YOUR INSTRUCTIONS: Exclude images, then output the remaining data verbatim.
= Beginning of Section =
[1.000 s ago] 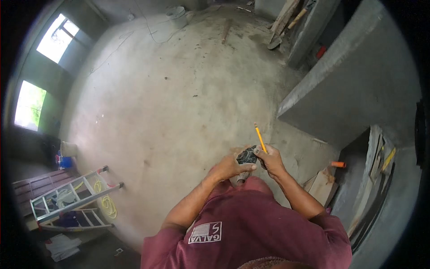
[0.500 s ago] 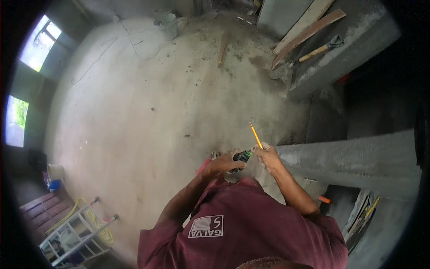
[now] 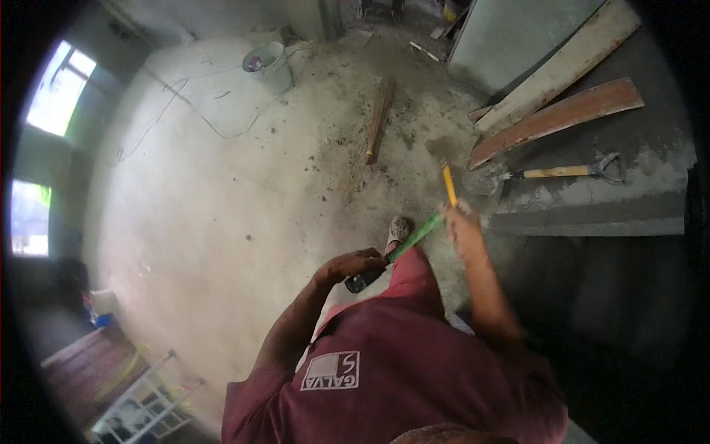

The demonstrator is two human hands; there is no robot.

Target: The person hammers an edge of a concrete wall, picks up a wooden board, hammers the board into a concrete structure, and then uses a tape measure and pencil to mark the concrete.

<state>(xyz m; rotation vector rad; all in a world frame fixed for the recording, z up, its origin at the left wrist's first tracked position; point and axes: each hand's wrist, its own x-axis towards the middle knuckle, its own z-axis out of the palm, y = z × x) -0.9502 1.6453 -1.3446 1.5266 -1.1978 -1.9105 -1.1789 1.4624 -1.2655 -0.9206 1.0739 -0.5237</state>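
Tape (image 3: 416, 235) green, stretched diagonally between hands — left hand (image 3: 355, 265) grips case, right hand (image 3: 460, 222) holds end, upright pencil (image 3: 448, 185).

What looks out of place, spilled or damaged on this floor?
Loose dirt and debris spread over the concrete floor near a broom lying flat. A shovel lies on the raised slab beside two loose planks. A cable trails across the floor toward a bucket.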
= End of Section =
EXERCISE RESPONSE:
[1.000 s ago] 
[0.500 s ago] 
[now] 

The demonstrator is two human hands; there is no robot.

Target: The person hammers an edge of a concrete wall, picks up a wooden board, hammers the board into a concrete structure, and then uses a tape measure and pencil to mark the concrete.

<state>(xyz m; rotation vector rad; all in a world frame fixed for the recording, z up, its origin at the left wrist's first tracked position; point and axes: each hand's wrist, its own x-axis towards the middle knuckle, its own z-axis out of the palm, y = z × x) -0.9502 1.6453 -1.3446 1.5266 -1.1978 -1.9105 -1.1789 1.4624 -1.2655 -0.9206 1.0739 -0.5237</state>
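Tape (image 3: 416, 235) green, stretched diagonally between hands — left hand (image 3: 355, 265) grips case, right hand (image 3: 460, 222) holds end, upright pencil (image 3: 448, 185).

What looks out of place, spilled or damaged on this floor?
Loose dirt and debris spread over the concrete floor near a broom lying flat. A shovel lies on the raised slab beside two loose planks. A cable trails across the floor toward a bucket.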

No part of the exercise is left unanswered.